Acte délégué de la Commission Européenne sur l’hydrogène renouvelable : La priorité n’est pas l’hydrogène renouvelable, mais l’hydrogène bas carbone !

Contexte :  La Commission a en préparation un acte délégué sur l’hydrogène renouvelable, qui est actuellement en consultation jusqu’au 17 juin minuit !

https://ec.europa.eu/info/law/better-regulation/have-your-say/initiatives/7046068-Production-de-carburants-renouvelables-pour-le-transport-part-delectricite-dorigine-renouvelable-exigences-_fr

« Afin de considérer l’hydrogène comme entièrement renouvelable, la production d’hydrogène renouvelable devrait donc encourager le déploiement de nouvelles capacités de production d’électricité renouvelable ».

En fait cet acte délégué sur l’hydrogène est essentiellement un acte délégué pour la promotion des énergies dites renouvelables, ce qui constitue une grave erreur de nature à entraver le développement nécessaire d’une production industrielle massive d’hydrogène bas-carbone.

Extraits :

RÈGLEMENT DÉLÉGUÉ (UE) .../... DE LA COMMISSION XXX complétant la directive (UE) 2018/2001 du Parlement européen et du Conseil par l’établissement d’une méthodologie de l’Union établissant des règles détaillées pour la production de carburants liquides et gazeux renouvelables destinés au transport d’origine non biologique.

1) « Les carburants liquides et gazeux renouvelables destinés aux transports d’origine non biologique sont importants pour accroître la part des énergies renouvelables dans les secteurs qui devraient dépendre des combustibles gazeux et liquides à long terme »

2) « Le contenu énergétique de presque tous les carburants liquides et gazeux renouvelables d’origine non biologique est basé sur l’hydrogène renouvelable produit par électrolyse. L’intensité d’émission de l’hydrogène produit à partir d’électricité fossile est considérablement plus élevée que l’intensité d’émission de l’hydrogène produit à partir du gaz naturel dans les procédés conventionnels. L’utilisation d’hydrogène renouvelable ne conduira donc à des réductions des émissions de gaz à effet de serre que si les incitations à une augmentation de la production d’électricité fossile sont empêchées par une augmentation de la production d’électricité renouvelable.

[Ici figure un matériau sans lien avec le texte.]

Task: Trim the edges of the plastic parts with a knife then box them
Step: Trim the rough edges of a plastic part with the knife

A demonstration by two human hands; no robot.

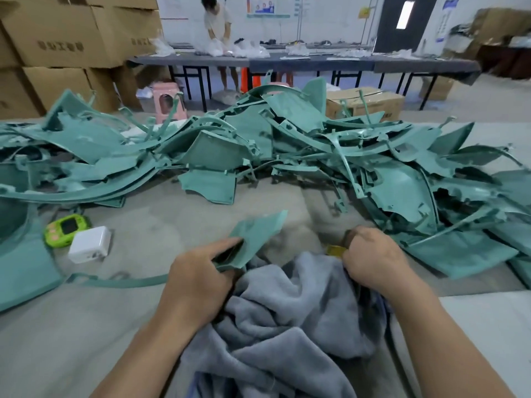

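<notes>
Grip set: left hand (201, 271) curled round teal plastic part (255, 239) above grey cloth (287, 311), near the pile (258, 145) on worktop (172, 214), right hand (370, 257) closed on yellow-handled knife (334, 249), blade hidden. Hold part steady, run blade along edge away from left hand, shaving flash only

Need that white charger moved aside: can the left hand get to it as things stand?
Probably yes: nothing stands between the left hand and the white charger. But that hand grips a plastic part, so it would need to set it down first.
</notes>
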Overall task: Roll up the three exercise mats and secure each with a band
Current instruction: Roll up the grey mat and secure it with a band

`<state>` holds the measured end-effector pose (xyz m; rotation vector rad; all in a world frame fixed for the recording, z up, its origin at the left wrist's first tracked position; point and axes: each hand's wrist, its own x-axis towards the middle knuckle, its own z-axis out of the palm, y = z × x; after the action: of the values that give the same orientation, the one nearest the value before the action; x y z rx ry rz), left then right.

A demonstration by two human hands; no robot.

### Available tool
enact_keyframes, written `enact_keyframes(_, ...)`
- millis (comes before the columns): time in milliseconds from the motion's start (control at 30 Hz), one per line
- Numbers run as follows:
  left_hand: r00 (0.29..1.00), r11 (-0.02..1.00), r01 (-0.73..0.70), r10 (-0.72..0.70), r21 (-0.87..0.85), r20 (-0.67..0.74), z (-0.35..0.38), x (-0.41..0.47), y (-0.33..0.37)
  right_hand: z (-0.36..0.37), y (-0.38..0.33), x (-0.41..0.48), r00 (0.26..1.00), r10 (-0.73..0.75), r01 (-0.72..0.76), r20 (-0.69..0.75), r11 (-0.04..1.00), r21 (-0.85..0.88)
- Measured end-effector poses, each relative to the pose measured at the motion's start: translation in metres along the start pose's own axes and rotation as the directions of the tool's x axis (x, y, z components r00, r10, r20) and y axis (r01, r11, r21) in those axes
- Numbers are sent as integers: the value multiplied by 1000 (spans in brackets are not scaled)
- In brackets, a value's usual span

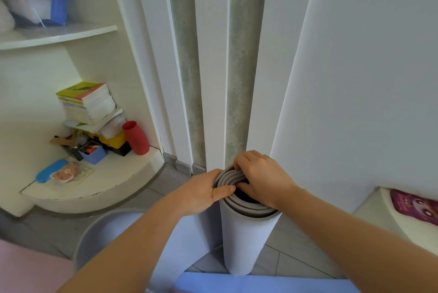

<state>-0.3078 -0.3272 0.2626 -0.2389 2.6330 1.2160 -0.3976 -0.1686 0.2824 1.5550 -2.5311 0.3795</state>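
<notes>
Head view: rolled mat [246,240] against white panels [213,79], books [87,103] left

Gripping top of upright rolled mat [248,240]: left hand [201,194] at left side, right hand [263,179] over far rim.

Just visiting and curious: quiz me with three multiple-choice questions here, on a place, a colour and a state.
1. Where is the red cup? A) low shelf, beside the books B) floor C) in a hand
2. Colour of the rolled mat? A) green B) pale grey C) orange
3. The rolled mat is? A) spread flat B) standing on end C) lying on a shelf
Answers: 1 A, it stands by the books; 2 B, its outer skin is pale grey; 3 B, left hand and right hand grip its upper end.
</notes>
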Motion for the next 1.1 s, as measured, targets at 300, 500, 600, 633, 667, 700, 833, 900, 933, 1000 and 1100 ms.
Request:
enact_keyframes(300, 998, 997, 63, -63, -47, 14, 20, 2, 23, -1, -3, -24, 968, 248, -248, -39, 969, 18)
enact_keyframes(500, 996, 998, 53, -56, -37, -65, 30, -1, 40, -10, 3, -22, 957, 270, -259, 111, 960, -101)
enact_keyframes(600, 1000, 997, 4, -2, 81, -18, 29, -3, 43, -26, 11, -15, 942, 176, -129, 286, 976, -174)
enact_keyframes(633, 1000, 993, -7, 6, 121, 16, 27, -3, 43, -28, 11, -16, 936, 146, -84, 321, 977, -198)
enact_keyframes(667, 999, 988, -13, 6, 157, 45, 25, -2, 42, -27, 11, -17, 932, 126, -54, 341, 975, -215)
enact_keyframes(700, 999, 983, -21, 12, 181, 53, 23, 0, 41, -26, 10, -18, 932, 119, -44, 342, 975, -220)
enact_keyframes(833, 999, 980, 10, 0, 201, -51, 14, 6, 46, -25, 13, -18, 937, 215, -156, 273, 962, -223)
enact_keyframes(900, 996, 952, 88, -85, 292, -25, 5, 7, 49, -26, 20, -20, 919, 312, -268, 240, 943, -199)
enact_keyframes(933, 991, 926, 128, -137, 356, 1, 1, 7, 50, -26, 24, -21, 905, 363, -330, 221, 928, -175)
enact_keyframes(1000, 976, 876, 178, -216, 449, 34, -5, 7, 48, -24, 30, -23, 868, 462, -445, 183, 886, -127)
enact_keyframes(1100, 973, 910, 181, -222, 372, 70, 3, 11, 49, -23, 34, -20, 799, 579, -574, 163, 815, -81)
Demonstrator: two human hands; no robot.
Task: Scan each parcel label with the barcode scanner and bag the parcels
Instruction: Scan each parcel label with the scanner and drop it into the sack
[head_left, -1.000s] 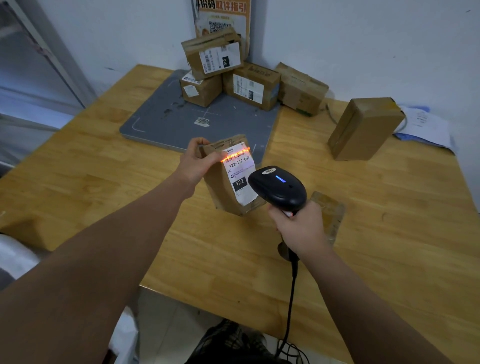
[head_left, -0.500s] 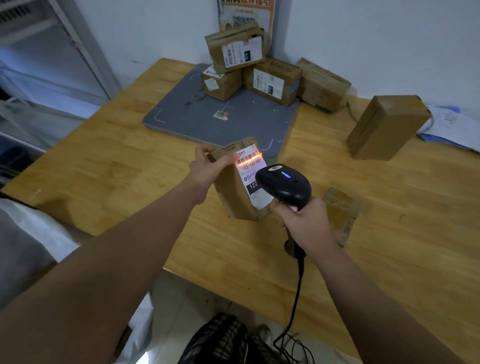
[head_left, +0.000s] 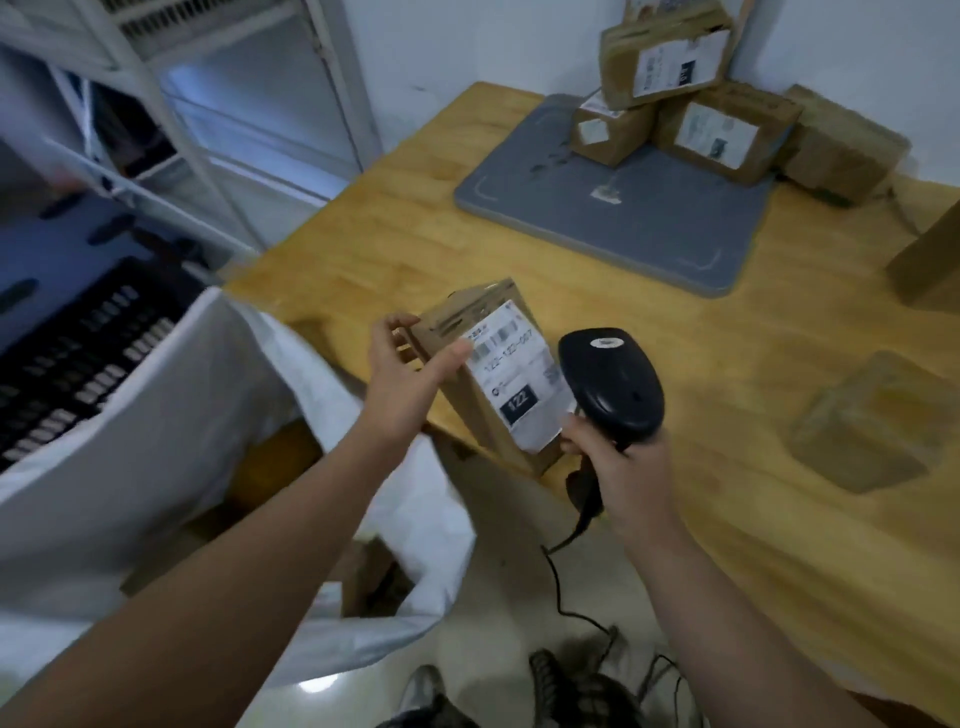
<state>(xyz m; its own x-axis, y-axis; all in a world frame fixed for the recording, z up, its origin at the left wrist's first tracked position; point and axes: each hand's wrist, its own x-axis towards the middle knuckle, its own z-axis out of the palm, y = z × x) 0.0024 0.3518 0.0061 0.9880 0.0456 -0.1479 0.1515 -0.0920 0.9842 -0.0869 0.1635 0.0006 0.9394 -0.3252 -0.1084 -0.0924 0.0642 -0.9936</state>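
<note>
You are holding the parcel (head_left: 462, 332) upright over the near corner of the worktop (head_left: 727, 395), just beside the open mouth of the white bag (head_left: 156, 415), with its label (head_left: 519, 374) facing you. No scan line is showing on that label, so the first risk is bagging it unread — I cannot tell from here whether the scanner (head_left: 613, 384) is registering it. The second risk is the drop itself. The bag's rim is slumping and folding inward, and a parcel let go too early could catch that edge and tumble to the floor (head_left: 493, 597) between bag and worktop. The scanner's head is sitting very close to the label's lower corner, so swinging the parcel across carelessly could knock one against the other. The cable (head_left: 558, 587) is trailing down to the floor, and a snag there could jerk the scanner in your grasp.

Your left hand (head_left: 410, 384) is gripping the parcel near its top. The thumb is lying across the front face at the label's upper corner and the fingers are curling round the far edge behind it — a one-sided hold on a tall box, which I judge liable to pivot. Your right hand (head_left: 618, 467) is wrapping its fingers round the scanner's handle, with the head just beside the label. Both forearms are reaching forward, the left one crossing above the bag.
</note>
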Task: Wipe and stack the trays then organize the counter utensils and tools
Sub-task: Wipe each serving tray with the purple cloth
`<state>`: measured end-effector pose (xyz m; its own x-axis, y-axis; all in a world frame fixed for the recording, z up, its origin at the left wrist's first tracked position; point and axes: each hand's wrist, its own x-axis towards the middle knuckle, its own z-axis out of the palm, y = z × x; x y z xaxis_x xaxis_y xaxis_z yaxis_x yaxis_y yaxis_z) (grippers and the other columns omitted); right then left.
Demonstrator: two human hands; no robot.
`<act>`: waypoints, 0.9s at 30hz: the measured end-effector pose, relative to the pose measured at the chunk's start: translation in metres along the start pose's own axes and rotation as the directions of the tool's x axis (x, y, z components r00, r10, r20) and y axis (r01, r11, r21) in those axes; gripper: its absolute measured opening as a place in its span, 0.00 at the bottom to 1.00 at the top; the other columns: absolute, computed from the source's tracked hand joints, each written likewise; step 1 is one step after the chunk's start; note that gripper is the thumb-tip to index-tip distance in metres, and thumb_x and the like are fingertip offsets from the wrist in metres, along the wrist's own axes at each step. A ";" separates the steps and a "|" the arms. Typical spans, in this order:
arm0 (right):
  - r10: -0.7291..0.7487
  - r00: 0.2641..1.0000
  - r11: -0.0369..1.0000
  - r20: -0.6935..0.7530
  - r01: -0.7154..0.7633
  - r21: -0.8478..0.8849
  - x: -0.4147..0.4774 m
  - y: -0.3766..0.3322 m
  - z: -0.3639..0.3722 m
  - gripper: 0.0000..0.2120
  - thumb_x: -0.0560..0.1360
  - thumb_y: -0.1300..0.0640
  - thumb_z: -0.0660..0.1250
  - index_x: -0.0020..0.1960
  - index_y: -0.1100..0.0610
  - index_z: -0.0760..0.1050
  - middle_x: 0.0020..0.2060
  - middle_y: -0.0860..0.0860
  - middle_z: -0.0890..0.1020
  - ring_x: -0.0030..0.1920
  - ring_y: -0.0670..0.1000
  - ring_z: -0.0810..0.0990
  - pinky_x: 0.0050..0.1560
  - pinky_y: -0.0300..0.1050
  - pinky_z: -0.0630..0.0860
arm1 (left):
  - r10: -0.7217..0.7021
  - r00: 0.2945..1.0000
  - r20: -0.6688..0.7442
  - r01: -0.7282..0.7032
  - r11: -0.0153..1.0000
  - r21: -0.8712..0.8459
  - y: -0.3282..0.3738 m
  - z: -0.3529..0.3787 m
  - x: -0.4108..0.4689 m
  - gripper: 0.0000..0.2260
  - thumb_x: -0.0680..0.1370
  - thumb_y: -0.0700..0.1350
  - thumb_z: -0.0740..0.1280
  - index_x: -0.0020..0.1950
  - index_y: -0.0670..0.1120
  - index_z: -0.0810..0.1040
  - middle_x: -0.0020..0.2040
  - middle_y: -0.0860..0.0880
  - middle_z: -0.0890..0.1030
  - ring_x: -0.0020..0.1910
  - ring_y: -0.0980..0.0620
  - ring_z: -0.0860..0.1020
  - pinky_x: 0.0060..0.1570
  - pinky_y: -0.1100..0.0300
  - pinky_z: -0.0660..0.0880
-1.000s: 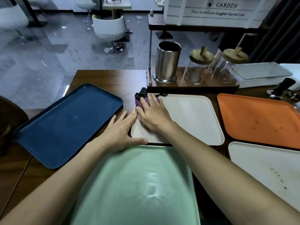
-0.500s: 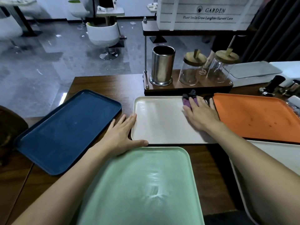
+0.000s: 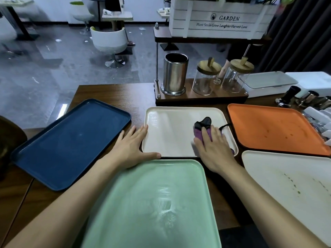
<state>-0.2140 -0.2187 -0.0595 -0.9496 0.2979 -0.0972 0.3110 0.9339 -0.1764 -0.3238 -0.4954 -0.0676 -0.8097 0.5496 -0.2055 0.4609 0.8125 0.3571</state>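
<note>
- Nearest: mint-green tray (image 3: 125, 194), smooth plastic, rounded corners, low raised rim; a faint smeary sheen shows at its centre.
- L hand (image 3: 130, 149) lies flat on the dark wood table (image 3: 111, 93) at the near-left corner of a cream tray (image 3: 170, 131). Fingers (image 3: 141, 134) are straight and slightly spread along the tray's left edge, thumb along its near edge. It holds nothing, only braces the tray.
- R hand (image 3: 213, 151) is on that cream tray's right half, fingers laid almost flat over a bunched purple-and-black cloth (image 3: 203, 125). It looks like pressing, not pinching. The cloth pokes out ahead of the fingertips, w/ a thin black loop trailing right.
- Step in hand, by my reading: wiping this cream tray. To do it well, hold the L-hand brace firm since slick plastic on wood may slide. Use overlapping strokes w/ even pressure and run the cloth into the rim's curve & corners, where residue tends to collect.
- Right, just beside: a second cream tray (image 3: 286, 185), matte, dotted w/ small dark & greenish specks. It likely needs firmer rubbing.
- Left: navy tray (image 3: 71, 140), long rectangle, angled, faintly dusty-looking.
- Far right: orange tray (image 3: 274, 127), a few brownish spots.
- Behind: wooden stand (image 3: 200, 99) carrying a shiny steel cylinder (image 3: 174, 74), apparently empty, and two clear glass jars (image 3: 206, 79) w/ bamboo-like lids.
- No trays stacked yet.
</note>
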 end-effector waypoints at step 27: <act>-0.490 0.863 0.872 0.126 0.487 0.051 0.018 -0.091 0.007 0.26 0.85 0.52 0.50 0.82 0.49 0.52 0.82 0.54 0.49 0.81 0.54 0.46 0.79 0.50 0.44 | 0.006 1.000 0.000 -0.006 0.999 -0.047 0.006 -0.004 -0.003 0.61 0.60 0.83 0.59 0.83 0.53 0.39 0.84 0.54 0.46 0.82 0.52 0.43 0.80 0.45 0.39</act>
<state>-0.2594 -0.2998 -0.0521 -0.9668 -0.2251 -0.1208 -0.1895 0.9491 -0.2516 -0.3199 -0.4929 -0.0614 -0.8067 0.5549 -0.2035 0.4486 0.7990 0.4006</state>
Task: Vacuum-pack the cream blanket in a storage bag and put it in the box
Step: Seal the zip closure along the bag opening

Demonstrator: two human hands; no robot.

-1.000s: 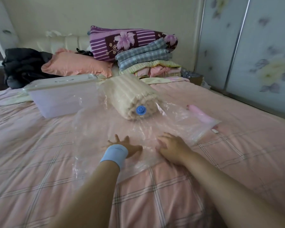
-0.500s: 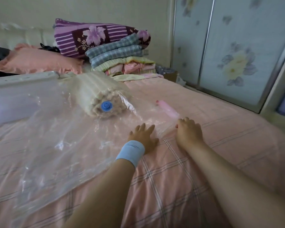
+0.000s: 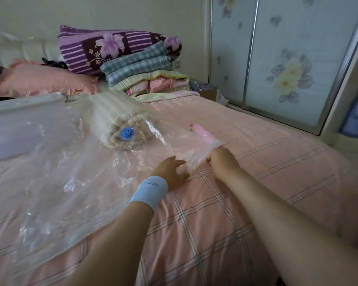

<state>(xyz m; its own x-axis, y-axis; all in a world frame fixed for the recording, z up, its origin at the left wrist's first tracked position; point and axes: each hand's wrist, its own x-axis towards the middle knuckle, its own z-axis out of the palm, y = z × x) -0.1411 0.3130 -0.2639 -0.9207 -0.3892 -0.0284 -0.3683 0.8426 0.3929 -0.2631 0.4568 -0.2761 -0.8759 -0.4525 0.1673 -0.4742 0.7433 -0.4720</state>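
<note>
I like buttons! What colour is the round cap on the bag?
The cap is blue; head view shows it.

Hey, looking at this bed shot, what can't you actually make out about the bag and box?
Head view:
- Seal of the bag: the right hand grips its corner and covers it; closed or not is unclear.
- The box: cut off by the left edge, veiled by the plastic.
- The pink thing beyond the corner: too blurred to name.

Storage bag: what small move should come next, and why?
Probably run the pinch along the last edge of the storage bag to its corner, to close it. The right hand pinches that edge near the corner, the left hand lies flat on the bag beside it, and the cream blanket sits inside.
</note>
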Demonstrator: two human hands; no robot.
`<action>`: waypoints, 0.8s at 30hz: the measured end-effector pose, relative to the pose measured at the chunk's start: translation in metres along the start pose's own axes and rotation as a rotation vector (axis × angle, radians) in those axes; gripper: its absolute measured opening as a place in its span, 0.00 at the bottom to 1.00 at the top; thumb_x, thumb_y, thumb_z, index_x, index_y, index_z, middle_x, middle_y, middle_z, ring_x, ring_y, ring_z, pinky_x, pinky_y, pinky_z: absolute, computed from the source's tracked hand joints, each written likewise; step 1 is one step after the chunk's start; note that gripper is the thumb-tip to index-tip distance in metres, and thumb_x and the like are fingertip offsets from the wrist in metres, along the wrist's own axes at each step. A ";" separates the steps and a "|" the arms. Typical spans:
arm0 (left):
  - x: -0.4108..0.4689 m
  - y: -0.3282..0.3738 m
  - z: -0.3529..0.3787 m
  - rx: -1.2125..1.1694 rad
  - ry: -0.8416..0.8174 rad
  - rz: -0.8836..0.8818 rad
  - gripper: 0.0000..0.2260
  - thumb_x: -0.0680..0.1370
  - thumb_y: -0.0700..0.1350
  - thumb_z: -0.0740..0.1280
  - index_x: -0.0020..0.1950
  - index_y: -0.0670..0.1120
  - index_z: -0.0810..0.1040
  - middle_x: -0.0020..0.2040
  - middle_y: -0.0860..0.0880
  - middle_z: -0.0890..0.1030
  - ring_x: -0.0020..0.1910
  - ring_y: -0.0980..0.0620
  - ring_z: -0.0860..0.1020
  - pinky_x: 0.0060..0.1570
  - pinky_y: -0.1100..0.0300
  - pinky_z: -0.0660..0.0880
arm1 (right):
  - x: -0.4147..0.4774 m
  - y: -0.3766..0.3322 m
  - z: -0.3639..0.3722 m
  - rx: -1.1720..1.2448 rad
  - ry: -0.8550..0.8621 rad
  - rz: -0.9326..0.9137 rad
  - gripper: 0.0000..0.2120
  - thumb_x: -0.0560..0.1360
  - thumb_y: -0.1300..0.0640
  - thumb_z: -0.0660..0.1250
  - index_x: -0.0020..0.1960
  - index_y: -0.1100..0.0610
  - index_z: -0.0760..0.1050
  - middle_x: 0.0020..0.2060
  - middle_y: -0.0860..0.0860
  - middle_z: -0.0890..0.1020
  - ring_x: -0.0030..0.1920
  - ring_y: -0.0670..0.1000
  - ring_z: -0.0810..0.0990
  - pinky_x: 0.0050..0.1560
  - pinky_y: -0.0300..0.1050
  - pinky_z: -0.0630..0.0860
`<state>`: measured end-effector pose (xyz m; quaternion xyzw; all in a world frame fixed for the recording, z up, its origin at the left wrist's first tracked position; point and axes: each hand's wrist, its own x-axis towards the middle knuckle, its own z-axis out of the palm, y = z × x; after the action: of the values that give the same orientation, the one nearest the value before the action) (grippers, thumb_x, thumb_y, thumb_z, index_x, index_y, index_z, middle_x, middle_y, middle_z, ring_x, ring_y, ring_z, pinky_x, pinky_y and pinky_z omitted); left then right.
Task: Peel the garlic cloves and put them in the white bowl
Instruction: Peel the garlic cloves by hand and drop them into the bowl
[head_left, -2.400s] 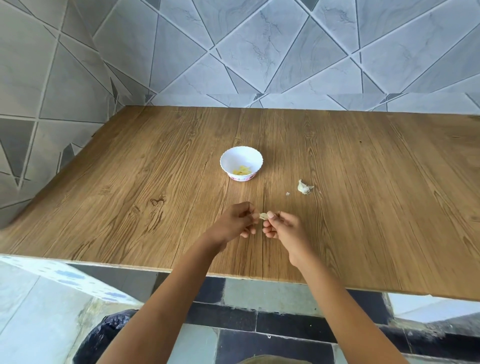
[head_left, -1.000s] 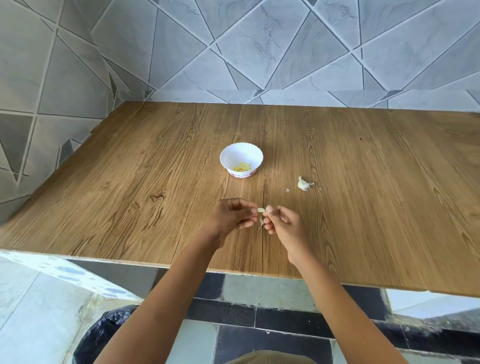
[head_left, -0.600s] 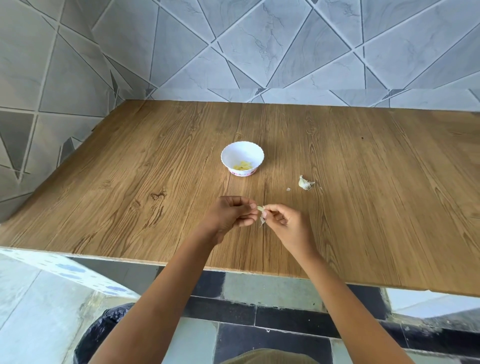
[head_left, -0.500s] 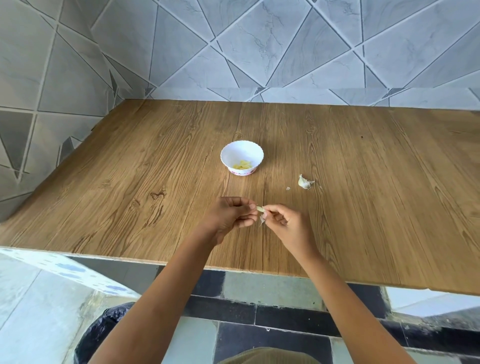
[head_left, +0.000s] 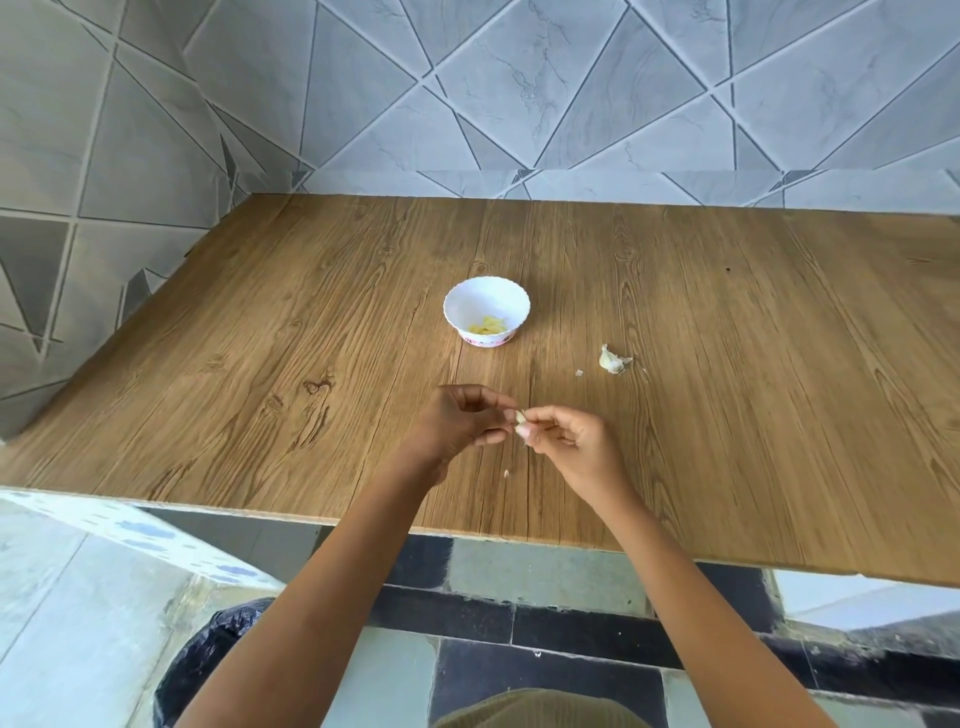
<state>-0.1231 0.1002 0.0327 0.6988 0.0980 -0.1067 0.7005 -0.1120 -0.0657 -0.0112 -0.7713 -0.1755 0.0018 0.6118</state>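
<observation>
Left hand (head_left: 457, 422) and right hand (head_left: 577, 448) pinch a probable garlic clove (head_left: 521, 417).

The single view comes from a wide-angle camera on the person's head, facing forward and down across the near edge of the wooden table (head_left: 260, 364). Both forearms enter from the bottom. The left hand (head_left: 460, 421) and right hand (head_left: 571, 449), pinching a garlic clove (head_left: 521, 417), sit close, just below mid-frame. The tiled wall (head_left: 519, 93) fills the top and the floor (head_left: 545, 577) the bottom.
</observation>
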 end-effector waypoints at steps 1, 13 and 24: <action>0.000 0.001 0.001 0.027 0.007 0.011 0.04 0.74 0.35 0.70 0.48 0.38 0.81 0.39 0.46 0.83 0.38 0.55 0.82 0.43 0.64 0.80 | 0.001 -0.001 0.000 -0.011 0.004 -0.009 0.05 0.73 0.62 0.71 0.47 0.56 0.80 0.36 0.45 0.82 0.37 0.42 0.81 0.40 0.37 0.78; 0.001 -0.005 0.009 -0.195 -0.036 -0.208 0.02 0.76 0.35 0.66 0.45 0.38 0.79 0.34 0.46 0.82 0.33 0.55 0.81 0.37 0.66 0.79 | -0.001 0.000 0.004 -0.853 0.273 -0.667 0.10 0.74 0.61 0.64 0.35 0.60 0.77 0.29 0.50 0.78 0.28 0.46 0.75 0.25 0.36 0.71; 0.001 -0.007 0.005 0.146 -0.060 0.196 0.05 0.76 0.33 0.67 0.45 0.41 0.79 0.41 0.44 0.81 0.41 0.53 0.79 0.45 0.64 0.78 | 0.005 -0.022 -0.006 0.314 -0.059 0.435 0.04 0.75 0.63 0.67 0.43 0.59 0.80 0.33 0.52 0.82 0.33 0.46 0.80 0.36 0.36 0.77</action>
<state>-0.1242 0.0953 0.0261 0.7505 0.0002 -0.0656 0.6576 -0.1118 -0.0660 0.0124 -0.6862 -0.0208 0.1829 0.7037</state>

Compte tenu de l’énorme quantité de production supplémentaire d’électricité renouvelable nécessaire pour progresser dans la décarbonisation de la production actuelle d’électricité fossile, cela ne peut être assuré qu’en incluant des critères stricts d’additionnalité dans cette méthodologie. »

3) « Afin de considérer l’hydrogène comme entièrement renouvelable, la production d’hydrogène renouvelable devrait donc encourager le déploiement de nouvelles capacités de production d’électricité renouvelable (principe d’additionnalité) ou avoir lieu à des moments où les électrolyseurs soutiennent l’intégration de la production d’énergie renouvelable dans le système électrique ou dans des zones de dépôt des offres où l’électricité renouvelable représente déjà la part dominante et l’ajout de capacités supplémentaires de production d’électricité renouvelable ne permettrait pas  être nécessaire ou possible

8) Si l’installation produisant de l’électricité renouvelable et l’installation produisant de l’hydrogène sont non seulement directement connectées, mais sont également connectées au réseau, il convient de fournir la preuve que l’électricité utilisée pour produire de l’hydrogène est fournie par le raccordement direct. L’installation fournissant de l’électricité pour la production d’hydrogène par le biais d’une connexion directe devrait toujours fournir de l’électricité renouvelable. S’il fournit de l’électricité non renouvelable, par exemple obtenue à partir du réseau, l’hydrogène résultant ne sera pas considéré comme renouvelable. »

9) « En ce qui concerne l’hydrogène renouvelable produit à partir d’électricité provenant du réseau, sa production devrait encourager, par le biais d’un contrat d’achat d’électricité, le déploiement de nouvelles capacités de production d’électricité renouvelable qui ne bénéficient pas déjà d’un soutien financier »

10) « Afin de garantir que l’hydrogène renouvelable est produit à partir d’électricité renouvelable, la production d’électricité renouvelable devrait avoir lieu en même temps que la consommation d’électricité pour la production d’hydrogène renouvelable et il ne devrait pas y avoir de congestion du réseau électrique entre l’électrolyseur produisant de l’hydrogène renouvelable et l’installation produisant de l’électricité renouvelable. »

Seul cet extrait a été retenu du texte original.